Nothing should be output except the lines from the top of the material below through the line that contains "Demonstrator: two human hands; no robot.", each exactly as written.

◇ ◇ ◇ ◇ ◇ ◇ ◇

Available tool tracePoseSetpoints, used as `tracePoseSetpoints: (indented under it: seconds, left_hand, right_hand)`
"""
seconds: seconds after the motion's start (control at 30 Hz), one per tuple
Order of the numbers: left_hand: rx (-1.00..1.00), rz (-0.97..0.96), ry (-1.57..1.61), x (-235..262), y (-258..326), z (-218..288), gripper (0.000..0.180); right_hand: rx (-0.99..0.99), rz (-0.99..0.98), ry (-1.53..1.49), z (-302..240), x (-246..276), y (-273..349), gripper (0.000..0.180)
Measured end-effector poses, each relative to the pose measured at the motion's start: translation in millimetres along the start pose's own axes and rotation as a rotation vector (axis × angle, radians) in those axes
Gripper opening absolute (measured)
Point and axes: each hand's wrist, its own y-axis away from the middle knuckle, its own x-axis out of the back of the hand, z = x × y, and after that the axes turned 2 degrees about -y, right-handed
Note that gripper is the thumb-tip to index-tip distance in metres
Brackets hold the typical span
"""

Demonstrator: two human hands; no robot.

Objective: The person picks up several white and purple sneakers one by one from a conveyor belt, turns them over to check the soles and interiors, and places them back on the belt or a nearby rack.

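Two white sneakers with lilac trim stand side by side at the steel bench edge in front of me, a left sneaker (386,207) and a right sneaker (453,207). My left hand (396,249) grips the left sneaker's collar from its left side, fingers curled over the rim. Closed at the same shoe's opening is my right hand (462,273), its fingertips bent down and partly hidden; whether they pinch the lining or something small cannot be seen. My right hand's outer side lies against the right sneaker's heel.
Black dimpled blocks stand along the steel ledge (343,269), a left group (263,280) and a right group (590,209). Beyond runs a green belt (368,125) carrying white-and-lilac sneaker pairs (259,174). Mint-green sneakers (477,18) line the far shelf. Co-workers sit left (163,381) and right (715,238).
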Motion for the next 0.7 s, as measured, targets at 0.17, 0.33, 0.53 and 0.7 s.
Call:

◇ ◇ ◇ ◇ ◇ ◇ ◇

**RESULT FOR THIS TASK:**
Available tool tracePoseSetpoints, used as `tracePoseSetpoints: (indented under it: seconds, left_hand, right_hand)`
"""
seconds: seconds after the motion's start (control at 30 Hz), one per tuple
Order of the numbers: left_hand: rx (-1.00..1.00), rz (-0.97..0.96), ry (-1.57..1.61), x (-235..262), y (-258..326), z (-218..288), gripper (0.000..0.180); right_hand: rx (-0.99..0.99), rz (-0.99..0.98), ry (-1.53..1.49), z (-302..240), x (-246..276), y (-273..349), gripper (0.000..0.180)
Measured end-effector poses, each relative to the pose measured at the motion's start: translation in millimetres along the start pose's own axes and rotation as a rotation vector (axis × angle, radians) in those axes
Gripper opening absolute (measured)
Point and axes: each hand's wrist, its own y-axis away from the middle knuckle, its own x-axis out of the back of the hand, z = x × y, and after that the axes turned 2 degrees about -y, right-handed
Note that gripper is the thumb-tip to index-tip distance in metres
Brackets hold the typical span
"""

Demonstrator: two human hands; no robot.

The output for this exercise is now complete.